3.2.1. Centralized Semantic-Mapping Architecture

The centralized architecture, presented in Figure 6, is composed of two main agents: the robots and the server. Indeed, the tasks are distributed and the data is exchanged between these two components in order to establish the semantic mapping. It is mainly used when the robots in the fleet have insufficient processing power to run the deployed system and when the communication infrastructure is always available and can support the necessary bandwidth [48]. In this case, the communication topology between the robots and the server can be a unidirectional or bidirectional communication. The first one consists in sending data in one direction only, from the robots to the server, and it is mainly used when the semantic map created by the server will not be used by the fleet of robots for their tasks and will be directly exploited for other server-related tasks. On the other hand, bidirectional communication is used to exchange data in both directions between the server and the robots. It is usually used to send the global semantic map created to the robot fleet so that they can use it in their tasks such as semantic navigation or location classification.

Figure 6 presents two potential centralized formalizations of the collaborative semantic-mapping problem. They mainly depend on the degree of autonomy granted to the mobile robot and the degree of task integration in the server. For the first case, the robots are considered as mobile sensors. Their only task is to acquire data from the environment using their sensors, and then send them to the server for processing and estimation of the global semantic map. More specifically, all the single-robot semantic-mapping modules, of each robot, are implemented in the server, mainly the SLAM task and the semantic data acquisition task. In addition, the server determines the correspondences between the data of different robots and fuses them in order to maintain a consistent global semantic map. In this case, the robots are very dependent on the server and have a low degree of autonomy. If the server or communication breaks down, the robot loses contact with the other robots.

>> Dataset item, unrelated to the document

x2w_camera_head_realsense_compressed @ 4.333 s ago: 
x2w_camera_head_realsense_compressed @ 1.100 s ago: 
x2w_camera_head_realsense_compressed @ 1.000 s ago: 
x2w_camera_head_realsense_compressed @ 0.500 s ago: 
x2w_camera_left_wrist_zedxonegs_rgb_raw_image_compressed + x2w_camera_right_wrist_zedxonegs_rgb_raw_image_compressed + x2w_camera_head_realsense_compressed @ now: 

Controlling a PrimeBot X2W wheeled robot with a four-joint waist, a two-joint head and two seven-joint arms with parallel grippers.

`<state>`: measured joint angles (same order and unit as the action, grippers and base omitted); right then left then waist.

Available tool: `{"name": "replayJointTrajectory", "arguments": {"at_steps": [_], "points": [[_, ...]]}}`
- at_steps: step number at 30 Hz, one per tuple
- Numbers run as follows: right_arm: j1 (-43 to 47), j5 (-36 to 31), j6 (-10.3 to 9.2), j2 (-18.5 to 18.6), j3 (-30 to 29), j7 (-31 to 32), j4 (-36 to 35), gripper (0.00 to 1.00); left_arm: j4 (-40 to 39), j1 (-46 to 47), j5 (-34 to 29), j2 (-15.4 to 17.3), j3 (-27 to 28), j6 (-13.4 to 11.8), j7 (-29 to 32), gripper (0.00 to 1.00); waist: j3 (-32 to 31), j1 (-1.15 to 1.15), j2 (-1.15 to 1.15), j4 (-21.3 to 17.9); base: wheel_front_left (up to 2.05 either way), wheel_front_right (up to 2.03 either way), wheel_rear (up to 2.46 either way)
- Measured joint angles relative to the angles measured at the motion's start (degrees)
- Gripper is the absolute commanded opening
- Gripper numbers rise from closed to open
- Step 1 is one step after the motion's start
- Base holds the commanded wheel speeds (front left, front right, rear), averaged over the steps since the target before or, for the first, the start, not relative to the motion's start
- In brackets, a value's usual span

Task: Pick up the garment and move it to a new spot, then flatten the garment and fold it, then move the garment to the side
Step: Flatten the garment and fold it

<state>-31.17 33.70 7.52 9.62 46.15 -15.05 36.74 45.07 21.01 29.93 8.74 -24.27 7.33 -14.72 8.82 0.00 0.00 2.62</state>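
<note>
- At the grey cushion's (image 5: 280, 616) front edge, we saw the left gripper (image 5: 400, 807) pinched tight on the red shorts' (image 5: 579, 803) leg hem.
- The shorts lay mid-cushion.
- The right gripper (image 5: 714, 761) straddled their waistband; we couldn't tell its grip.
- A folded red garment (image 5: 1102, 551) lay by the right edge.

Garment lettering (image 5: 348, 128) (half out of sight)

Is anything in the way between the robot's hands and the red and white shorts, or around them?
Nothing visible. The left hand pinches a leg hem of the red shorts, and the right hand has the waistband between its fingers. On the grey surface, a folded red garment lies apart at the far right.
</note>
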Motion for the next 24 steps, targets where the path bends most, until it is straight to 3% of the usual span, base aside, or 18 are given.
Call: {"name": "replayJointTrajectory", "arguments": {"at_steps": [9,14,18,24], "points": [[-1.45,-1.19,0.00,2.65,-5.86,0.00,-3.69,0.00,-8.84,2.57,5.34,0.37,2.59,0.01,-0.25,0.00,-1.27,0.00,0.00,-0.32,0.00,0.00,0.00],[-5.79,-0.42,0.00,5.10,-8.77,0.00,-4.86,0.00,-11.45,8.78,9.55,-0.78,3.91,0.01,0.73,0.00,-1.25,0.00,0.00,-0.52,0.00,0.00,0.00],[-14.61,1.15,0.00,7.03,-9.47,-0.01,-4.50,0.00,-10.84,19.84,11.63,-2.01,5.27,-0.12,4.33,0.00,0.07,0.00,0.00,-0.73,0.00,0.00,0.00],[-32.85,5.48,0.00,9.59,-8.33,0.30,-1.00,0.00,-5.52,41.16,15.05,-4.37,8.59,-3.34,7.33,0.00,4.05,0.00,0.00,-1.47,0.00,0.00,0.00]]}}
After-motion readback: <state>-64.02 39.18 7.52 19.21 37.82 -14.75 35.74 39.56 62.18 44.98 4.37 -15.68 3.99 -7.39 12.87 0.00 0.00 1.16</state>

In the second case, a complete semantic-mapping system is implemented in each robot, as described in Section 2. Then, the robots communicate their individual semantic maps to the server where only the inter-robot tasks are performed, namely, the multi-robot semantic-map association and fusion. In this case, the knowledge database is removed from the inputs of the single-robot semantic-mapping system and generally implemented in the server to be shared among all robots. This formalization makes the robots more autonomous, as they always have their own representations in case of server or communication failures. However, in some cases, the robot does not build a complete individual semantic map. Indeed, it runs basic modules such as the SLAM algorithm to collect geometric data and an object-recognition or semantic-segmentation algorithm to collect semantic data, but it does not create a local semantic map. Then, the data exchanged here is coupled with semantic and geometric information and not local maps. Therefore, the multi-robot data association and fusion module, implemented in the server, must process the correspondences and inconsistencies of the incoming data from several robots and integrate them into a single representation of the environment (Section 3.3.2).

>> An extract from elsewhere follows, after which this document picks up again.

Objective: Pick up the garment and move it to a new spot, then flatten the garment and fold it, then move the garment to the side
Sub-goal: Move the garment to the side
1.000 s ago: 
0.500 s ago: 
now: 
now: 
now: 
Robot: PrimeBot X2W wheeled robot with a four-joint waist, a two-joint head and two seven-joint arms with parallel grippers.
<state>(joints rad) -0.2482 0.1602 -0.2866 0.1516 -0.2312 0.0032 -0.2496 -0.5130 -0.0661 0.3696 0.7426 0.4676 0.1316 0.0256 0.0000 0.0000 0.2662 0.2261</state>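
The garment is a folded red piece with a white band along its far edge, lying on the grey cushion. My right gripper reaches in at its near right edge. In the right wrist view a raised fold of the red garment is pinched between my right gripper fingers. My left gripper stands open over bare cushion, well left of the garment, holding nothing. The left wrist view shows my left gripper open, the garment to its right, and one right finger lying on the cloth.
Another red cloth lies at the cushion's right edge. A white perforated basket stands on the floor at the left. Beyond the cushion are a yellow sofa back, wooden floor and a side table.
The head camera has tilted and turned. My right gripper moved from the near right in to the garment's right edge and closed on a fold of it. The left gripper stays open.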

Considering these formalizations, we can conclude that three types of data can be communicated by the robots to the server: sensor row data, separate geometric and semantic data, and local semantic maps. Therefore, each case has its specific requirements in terms of communication bandwidth latency and robot processing power.

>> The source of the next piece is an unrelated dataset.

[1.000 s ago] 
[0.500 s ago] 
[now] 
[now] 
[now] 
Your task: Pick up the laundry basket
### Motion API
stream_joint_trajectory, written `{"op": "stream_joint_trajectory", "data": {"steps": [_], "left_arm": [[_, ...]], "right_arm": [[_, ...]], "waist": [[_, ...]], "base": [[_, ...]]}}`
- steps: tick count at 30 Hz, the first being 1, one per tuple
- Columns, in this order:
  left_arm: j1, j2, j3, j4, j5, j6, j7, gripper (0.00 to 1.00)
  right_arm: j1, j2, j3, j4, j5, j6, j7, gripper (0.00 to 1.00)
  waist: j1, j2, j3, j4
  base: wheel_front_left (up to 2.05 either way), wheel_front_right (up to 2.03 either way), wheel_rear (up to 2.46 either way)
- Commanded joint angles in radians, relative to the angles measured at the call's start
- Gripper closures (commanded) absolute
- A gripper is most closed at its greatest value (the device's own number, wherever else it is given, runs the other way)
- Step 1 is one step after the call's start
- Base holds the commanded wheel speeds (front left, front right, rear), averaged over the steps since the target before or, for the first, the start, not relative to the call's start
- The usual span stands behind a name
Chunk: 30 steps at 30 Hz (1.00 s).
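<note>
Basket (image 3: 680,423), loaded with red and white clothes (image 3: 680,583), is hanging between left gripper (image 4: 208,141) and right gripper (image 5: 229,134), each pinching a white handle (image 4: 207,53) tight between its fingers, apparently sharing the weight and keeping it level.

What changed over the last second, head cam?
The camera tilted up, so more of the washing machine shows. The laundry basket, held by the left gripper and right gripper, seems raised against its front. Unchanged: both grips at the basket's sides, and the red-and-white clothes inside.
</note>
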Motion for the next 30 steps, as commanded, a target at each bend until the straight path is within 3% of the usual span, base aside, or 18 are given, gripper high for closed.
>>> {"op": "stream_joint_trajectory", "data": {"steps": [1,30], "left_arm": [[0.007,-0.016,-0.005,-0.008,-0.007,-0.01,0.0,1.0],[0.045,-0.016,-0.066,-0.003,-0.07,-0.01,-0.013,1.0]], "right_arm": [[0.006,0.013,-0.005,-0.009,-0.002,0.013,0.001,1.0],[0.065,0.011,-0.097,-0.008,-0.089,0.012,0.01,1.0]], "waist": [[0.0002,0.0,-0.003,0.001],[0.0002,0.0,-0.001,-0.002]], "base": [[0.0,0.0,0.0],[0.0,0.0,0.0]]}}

In the literature, there are a few works that use a centralized architecture for semantic mapping, which covers the second case presented in Figure 6b. In this work [49], the authors proposed a server–client architecture for mapping a domestic environment. On the one hand, the client implements four main components: an object-recognition module, an object information-processing module, a robot-localization module and a communication module. Indeed, the object-recognition module is used to detect the robot’s environment and the objects within it. The output of this component is used as input of the object information-processing module, which collects and packages information such as the object category, its size, its 3D position in the robot frame, its orientation and its confidence score. Meanwhile, the localization module is in charge of localizing the robot on a predefined map and collecting its position information. Then, a communication module transmits the resulting semantic and geometric informations to the server. On the other hand, the server is composed of several elements, the main ones being: the general manager, the object manager, the ontology manager and the graphical user interface. The general manager handles the data flow by creating connections with the clients. The object manager processes the received object detections and creates or updates objects in a virtual environment. The ontology manager manages the model containing the semantic informations. Finally, the graphical user interface allows an operator to adjust and modify the resulting map.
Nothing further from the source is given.